Société
Jean-Louis Borloo, l’éternel revenant de la scène politique


L’ancien ministre, dont le nom resurgit régulièrement pour Matignon, incarne un centrisme pragmatique et décomplexé, capable de fédérer au-delà des clivages traditionnels.
Figure singulière du paysage politique français, Jean-Louis Borloo cultive un profil qui continue de séduire dans les moments de crise institutionnelle. Volubile et hyperactif, l’ancien ministre âgé de soixante-quatorze ans dispose d’un réseau étendu dans la société civile tout en demeurant profondément ancré dans les arcanes du pouvoir. Son parcours éclectique, marqué par un passage remarqué au barreau avant une carrière ministérielle sous les présidences Chirac et Sarkozy, lui confère une expérience rare des dossiers sensibles.
Plusieurs responsables politiques reconnaissent volontiers ses qualités de rassembleur. Dans l’entourage de Bruno Retailleau, on salue sa capacité à réaliser « une sorte de grand écart centriste », tandis que Patrick Kanner a accueilli l’éventualité de sa nomination par un « Chiche » teinté d’ironie. L’intéressé lui-même se présente comme un « tiers de confiance » capable de fédérer patronat, syndicats et collectivités territoriales.
Pourtant, ses relations avec Emmanuel Macron restent marquées par l’épisode du rapport sur les banlieues, enterré en 2018 avec une formule cinglante de l’Élysée évoquant « deux mâles blancs » incapables d’appréhender la réalité des quartiers. Cet échec n’a toutefois pas entamé sa volonté d’influer sur le débat public, comme en témoigne son retour médiatique récent sur les ondes de Sud Radio.
Ancien maire de Valenciennes, où il avait redressé le club de football avant d’engager la reconversion économique de la ville, Jean-Louis Borloo a durablement marqué la politique de la ville en donnant corps à l’Agence nationale pour la rénovation urbaine. Son engagement pour l’électrification de l’Afrique démontre une vision internationale qui dépasse les frontières hexagonales.

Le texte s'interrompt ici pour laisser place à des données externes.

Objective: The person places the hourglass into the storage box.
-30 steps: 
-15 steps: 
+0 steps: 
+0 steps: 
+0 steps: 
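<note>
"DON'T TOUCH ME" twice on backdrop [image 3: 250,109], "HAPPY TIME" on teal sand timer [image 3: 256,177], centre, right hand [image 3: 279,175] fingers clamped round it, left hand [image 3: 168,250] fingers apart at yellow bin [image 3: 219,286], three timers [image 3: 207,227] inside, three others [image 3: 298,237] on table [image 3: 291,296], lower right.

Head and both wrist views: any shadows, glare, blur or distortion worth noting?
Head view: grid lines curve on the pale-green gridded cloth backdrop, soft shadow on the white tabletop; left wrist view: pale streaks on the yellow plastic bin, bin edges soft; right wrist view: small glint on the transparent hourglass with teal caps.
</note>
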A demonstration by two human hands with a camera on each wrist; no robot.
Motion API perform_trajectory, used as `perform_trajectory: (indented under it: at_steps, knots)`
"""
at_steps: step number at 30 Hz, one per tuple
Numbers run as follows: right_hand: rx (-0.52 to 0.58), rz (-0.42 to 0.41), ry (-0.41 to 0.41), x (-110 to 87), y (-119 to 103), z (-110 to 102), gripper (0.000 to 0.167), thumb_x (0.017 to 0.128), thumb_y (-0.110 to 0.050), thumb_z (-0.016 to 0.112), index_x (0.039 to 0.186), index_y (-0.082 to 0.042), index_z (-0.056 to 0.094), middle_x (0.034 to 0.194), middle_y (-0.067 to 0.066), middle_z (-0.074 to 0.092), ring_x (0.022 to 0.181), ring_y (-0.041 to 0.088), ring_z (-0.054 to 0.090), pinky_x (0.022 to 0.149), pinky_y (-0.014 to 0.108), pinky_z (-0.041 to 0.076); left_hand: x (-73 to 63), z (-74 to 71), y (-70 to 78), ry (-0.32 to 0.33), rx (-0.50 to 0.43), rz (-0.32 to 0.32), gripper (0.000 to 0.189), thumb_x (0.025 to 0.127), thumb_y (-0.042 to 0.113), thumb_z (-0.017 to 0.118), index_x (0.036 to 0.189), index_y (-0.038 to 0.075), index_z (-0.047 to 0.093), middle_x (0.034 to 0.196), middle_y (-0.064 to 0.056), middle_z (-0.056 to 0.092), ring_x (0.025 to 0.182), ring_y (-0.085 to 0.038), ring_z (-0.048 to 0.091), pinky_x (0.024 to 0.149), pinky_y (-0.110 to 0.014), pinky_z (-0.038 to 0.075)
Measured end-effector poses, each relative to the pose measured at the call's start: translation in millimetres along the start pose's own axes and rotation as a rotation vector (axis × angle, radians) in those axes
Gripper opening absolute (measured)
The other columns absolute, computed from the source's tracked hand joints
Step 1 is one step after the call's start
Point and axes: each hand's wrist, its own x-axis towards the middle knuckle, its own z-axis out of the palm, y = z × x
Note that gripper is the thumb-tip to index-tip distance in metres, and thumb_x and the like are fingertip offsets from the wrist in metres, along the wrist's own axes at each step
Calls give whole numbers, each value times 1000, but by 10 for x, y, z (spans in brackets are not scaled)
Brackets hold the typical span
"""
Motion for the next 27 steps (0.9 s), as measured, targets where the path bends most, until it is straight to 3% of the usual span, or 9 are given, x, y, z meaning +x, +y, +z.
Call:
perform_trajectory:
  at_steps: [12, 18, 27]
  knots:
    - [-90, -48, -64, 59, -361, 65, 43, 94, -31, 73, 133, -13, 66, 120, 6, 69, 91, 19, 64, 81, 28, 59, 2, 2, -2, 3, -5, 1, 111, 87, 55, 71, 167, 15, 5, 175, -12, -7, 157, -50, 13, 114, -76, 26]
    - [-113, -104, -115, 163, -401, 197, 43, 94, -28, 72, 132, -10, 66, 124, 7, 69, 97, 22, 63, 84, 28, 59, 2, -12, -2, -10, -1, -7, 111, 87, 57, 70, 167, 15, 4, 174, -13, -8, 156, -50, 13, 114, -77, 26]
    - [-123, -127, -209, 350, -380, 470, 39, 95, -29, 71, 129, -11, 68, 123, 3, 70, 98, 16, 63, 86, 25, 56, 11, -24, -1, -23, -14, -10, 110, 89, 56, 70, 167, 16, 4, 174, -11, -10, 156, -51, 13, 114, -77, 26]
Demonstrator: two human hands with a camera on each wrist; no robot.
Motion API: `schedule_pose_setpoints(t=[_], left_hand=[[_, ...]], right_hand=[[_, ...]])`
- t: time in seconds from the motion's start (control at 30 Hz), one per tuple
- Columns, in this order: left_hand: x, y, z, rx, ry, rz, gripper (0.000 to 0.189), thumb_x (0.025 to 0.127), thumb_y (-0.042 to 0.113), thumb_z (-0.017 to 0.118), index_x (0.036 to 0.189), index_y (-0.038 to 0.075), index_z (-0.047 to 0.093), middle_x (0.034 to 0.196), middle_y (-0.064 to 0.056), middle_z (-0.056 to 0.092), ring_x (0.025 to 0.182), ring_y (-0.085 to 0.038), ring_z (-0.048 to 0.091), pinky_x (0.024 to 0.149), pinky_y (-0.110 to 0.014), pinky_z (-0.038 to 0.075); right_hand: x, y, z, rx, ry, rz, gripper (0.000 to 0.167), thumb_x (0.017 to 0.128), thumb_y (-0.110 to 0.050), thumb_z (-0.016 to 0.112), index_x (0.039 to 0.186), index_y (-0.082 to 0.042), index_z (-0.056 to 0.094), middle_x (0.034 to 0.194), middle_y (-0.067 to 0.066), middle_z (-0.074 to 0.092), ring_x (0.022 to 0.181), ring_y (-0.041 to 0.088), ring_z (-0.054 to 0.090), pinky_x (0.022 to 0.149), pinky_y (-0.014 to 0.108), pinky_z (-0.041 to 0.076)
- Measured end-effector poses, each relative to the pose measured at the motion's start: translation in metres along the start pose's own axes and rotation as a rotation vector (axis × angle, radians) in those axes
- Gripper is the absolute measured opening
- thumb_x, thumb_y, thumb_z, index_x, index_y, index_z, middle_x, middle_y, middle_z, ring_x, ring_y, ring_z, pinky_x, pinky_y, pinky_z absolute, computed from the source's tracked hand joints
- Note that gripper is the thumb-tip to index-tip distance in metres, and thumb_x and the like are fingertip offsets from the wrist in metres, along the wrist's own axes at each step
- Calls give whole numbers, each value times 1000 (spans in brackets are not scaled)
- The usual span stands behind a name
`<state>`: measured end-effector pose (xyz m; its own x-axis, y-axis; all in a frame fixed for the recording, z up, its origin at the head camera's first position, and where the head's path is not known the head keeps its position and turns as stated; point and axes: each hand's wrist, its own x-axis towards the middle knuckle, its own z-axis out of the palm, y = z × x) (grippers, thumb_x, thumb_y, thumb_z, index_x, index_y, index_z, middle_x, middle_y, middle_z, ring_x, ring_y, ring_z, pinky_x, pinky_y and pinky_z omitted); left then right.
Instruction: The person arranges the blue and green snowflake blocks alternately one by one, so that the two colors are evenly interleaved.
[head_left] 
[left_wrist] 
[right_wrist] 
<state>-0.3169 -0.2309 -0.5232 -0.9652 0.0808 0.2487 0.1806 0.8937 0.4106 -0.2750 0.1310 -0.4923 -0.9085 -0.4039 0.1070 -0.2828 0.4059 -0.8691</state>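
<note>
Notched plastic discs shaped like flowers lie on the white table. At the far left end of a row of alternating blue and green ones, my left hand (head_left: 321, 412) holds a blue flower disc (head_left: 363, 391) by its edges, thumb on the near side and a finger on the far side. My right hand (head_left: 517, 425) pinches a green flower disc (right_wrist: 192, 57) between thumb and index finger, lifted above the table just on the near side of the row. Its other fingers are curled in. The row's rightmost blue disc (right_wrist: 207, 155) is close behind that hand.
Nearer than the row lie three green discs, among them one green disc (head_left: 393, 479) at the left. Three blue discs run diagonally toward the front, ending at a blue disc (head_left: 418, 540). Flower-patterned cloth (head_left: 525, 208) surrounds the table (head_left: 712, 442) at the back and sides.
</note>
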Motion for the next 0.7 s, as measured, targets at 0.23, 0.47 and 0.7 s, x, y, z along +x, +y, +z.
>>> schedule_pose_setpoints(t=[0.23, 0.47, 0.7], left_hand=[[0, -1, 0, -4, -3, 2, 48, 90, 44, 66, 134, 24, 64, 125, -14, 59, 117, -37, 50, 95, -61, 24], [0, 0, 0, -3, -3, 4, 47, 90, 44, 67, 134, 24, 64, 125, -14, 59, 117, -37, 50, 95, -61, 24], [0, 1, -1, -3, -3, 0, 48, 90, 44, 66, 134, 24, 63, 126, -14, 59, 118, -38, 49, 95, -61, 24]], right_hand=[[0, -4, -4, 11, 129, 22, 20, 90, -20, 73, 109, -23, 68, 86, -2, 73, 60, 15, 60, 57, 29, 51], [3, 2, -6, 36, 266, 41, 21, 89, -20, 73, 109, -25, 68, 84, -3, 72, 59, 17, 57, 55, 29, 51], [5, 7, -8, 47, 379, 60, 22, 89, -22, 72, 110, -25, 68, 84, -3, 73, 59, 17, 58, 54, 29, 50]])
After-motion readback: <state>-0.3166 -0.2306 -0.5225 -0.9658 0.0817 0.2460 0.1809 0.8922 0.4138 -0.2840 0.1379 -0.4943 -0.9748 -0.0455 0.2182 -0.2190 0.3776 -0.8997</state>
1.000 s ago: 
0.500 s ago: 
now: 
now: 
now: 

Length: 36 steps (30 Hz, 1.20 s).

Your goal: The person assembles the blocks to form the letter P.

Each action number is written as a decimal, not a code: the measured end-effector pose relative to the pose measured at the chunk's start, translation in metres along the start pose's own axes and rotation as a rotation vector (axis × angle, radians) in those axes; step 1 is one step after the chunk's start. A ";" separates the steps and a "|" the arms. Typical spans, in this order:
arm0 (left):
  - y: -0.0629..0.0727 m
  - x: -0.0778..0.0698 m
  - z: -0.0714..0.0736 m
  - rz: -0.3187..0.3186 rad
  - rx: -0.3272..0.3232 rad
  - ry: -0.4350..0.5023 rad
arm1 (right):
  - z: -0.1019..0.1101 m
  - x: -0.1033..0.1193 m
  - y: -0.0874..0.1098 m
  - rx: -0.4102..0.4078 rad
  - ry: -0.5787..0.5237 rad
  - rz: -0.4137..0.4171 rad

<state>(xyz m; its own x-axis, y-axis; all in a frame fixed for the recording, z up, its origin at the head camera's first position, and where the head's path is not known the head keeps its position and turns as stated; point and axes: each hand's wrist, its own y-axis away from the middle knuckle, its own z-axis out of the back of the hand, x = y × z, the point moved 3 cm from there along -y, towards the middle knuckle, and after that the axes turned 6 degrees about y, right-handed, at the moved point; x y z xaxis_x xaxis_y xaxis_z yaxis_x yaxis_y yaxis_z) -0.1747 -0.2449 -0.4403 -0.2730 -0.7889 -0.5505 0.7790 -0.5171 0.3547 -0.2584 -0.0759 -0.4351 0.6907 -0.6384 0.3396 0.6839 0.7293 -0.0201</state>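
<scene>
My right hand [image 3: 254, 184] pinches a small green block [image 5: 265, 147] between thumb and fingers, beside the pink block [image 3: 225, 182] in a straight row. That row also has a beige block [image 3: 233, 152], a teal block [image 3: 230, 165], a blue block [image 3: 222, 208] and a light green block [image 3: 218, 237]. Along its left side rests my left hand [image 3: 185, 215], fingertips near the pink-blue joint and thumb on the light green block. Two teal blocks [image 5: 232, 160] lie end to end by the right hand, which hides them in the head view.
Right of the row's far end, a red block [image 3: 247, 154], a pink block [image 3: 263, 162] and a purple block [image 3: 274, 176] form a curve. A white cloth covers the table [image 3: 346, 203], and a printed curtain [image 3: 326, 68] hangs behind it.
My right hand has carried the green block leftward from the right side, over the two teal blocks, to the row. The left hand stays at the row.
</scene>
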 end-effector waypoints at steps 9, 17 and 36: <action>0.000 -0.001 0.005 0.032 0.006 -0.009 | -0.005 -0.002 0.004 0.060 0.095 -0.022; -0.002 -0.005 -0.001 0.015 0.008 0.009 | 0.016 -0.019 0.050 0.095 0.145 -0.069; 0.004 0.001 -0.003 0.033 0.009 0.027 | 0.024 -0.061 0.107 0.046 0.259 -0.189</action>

Certains lui reprochent cependant un style décontracté parfois perçu comme excessif, un côté « bon vivant » qui lui vaut occasionallement des railleries. Un responsable socialiste le qualifie d' »incontrôlable », quand un autre centriste évoque une « blague » à propos de ses ambitions gouvernementales.
Aujourd’hui, le fondateur de l’UDI porte un nouveau combat, celui de la décentralisation. Il plaide pour une France fédérale où les « provinces » retrouveraient la maîtrise des politiques de logement, d’éducation et de santé. Pour lui, la crise actuelle relève moins d’un problème de gouvernement que d’une défaillance de gouvernance nationale.
Si l’intéressé se décrit comme un « brave retraité » et nie toute candidature officielle, son entourage assure qu’il est prêt à « renverser la table » plutôt qu’à proposer de simples rustines budgétaires. Une posture qui, dans le contexte politique actuel, pourrait bien retrouver une actualité inattendue.